Грипп и сердечный приступ, случившийся 15 октября, помешали каудильо в этот раз предпринять что-либо серьезное. На следующий день Франко работал в своем кабинете в последний раз, хотя он и настаивал на проведении нескольких официальных аудиенций и собирался председательствовать на заседании Совета министров 17 октября. После нескольких небольших сердечных приступов 25 октября каудильо принял последнее причастие. 29 октября ему постоянно делали переливания крови. В ночь со 2 на 3 ноября в результате кишечного кровотечения постель, ковер и стена оказались залиты кровью, после чего тут же, на месте, ему сделали срочную хирургическую операцию. Это был символичный финал бурной и жестокой жизни.
В конце концов Франко перевели в должным образом оборудованный госпиталь, в котором, после еще одного хирургического вмешательства, был установлен целый комплекс поддерживающих жизнь аппаратов. В каудильо поддерживали жизнь, но и только. Изредка он приходил в сознание, чтобы прошептать: «Как же тяжело умирать». Но сторонники генералиссимуса — ультрас из Эль-Пардо — не могли позволить ему умереть. Дворцовая камарилья готова была пойти на все, чтобы в каудильо теплилась жизнь, пока не удастся провести собственного кандидата на пост президента Королевского совета, а также кортесов, и тем самым обеспечить назначение нужного ей преемника Франко. Кроме того, как пишет Хью Летэн, возможно, что «затяжная медицинская активность вокруг смертного ложа Франко» была вызвана желанием персонала госпиталя избежать обвинений в непрофессионализме. В конце концов дочь Франко настояла на том, чтобы ему позволили умереть спокойно. 19 ноября в 23.15 трубки и капельницы, поддерживавшие каудильо между жизнью и смертью, были убраны. Вскоре после этого он умер. Официальным временем его смерти считается 5 часов 25 минут 20 ноября 1975 года. Политические устремления «бункера» оказались окончательно и бесповоротно разбиты.
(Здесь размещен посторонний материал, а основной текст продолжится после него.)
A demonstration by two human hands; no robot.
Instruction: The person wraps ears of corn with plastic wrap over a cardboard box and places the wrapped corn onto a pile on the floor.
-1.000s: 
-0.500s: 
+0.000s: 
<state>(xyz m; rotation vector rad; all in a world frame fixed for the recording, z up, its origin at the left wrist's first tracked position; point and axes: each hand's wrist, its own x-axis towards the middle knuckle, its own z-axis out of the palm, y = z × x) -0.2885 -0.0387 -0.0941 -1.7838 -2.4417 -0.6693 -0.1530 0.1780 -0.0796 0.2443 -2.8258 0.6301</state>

Политическое завещание Франко испанскому народу было зачитано в тот же день в 10 утра. Говоря о себе как о «верном сыне церкви», он попросил «прощения у всех». И далее: «И я от всего сердца прощаю тех, кто считал себя моим врагом, хотя сам я никогда не считал их таковыми. Верю и надеюсь, что у меня не было других врагов, кроме врагов Испании». После этого намека на признание своей вины и видимой попытки примирения немедленно следовало строгое предостережение: «Не забывайте, что враги Испании и христианской цивилизации не дремлют».
Реакция на известие о его смерти оказалась столь же категоричной и противоречивой, каким был он сам. Спрос на черные одежды мог сравниться лишь со спросом на шампанское, которое текло рекой. В некоторых баскских городках люди, как безумные, танцевали на улицах. От трехсот до пятисот тысяч человек прошли мимо гроба с телом Франко. Один из присутствующих на похоронах упал в открытую могилу и потерял сознание, что выглядело символично. Это походило на бессознательное состояние, насильно навязанное испанскому народу годами репрессий. Монументальная плита, подобная той, что укрывала могилу Хосе Антонио Примо де Риверы, была установлена на месте захоронения каудильо. Ни одного значительного главы государства, кроме генерала Пиночета, на похоронах не присутствовало.